Stored data —
▽
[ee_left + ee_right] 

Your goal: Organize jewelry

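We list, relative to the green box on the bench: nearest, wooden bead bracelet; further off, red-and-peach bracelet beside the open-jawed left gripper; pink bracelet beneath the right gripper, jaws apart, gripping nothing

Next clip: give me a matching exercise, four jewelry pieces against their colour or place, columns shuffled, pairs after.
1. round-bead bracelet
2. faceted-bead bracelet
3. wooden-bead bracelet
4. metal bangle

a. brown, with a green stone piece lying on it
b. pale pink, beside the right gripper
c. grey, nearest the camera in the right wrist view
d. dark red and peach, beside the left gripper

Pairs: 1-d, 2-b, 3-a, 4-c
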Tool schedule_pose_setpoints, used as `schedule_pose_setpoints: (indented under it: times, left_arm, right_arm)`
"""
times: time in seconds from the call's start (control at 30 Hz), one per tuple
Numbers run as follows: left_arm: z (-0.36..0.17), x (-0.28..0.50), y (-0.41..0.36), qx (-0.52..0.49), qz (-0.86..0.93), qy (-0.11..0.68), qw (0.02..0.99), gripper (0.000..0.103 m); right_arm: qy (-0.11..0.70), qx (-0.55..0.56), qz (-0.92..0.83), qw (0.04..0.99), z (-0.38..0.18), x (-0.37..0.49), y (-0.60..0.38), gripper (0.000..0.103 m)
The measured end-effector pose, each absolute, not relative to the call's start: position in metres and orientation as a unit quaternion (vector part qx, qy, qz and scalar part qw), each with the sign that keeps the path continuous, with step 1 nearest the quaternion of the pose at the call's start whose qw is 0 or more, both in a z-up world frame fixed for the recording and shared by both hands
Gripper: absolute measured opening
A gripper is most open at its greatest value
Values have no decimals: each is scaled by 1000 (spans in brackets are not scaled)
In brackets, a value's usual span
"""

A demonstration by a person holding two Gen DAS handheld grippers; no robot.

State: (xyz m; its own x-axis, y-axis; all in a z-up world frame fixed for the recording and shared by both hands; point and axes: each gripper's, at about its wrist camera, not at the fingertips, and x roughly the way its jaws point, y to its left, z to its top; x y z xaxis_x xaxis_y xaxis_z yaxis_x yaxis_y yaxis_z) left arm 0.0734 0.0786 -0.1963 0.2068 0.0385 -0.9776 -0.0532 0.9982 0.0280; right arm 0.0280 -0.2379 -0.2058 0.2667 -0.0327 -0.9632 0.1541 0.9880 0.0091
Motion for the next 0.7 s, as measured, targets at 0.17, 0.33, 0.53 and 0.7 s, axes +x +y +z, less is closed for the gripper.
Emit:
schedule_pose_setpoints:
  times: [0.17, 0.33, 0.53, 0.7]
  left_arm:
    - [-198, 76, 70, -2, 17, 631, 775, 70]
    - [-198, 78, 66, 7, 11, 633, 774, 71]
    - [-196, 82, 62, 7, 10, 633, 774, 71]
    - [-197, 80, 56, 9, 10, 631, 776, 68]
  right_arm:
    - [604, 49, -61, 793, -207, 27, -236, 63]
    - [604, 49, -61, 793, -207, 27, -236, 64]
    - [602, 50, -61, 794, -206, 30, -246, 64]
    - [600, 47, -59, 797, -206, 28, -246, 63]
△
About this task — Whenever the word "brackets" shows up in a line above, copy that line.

Response —
Values have no decimals: each is scaled by 1000 (spans in brackets are not scaled)
In brackets, a value's usual span

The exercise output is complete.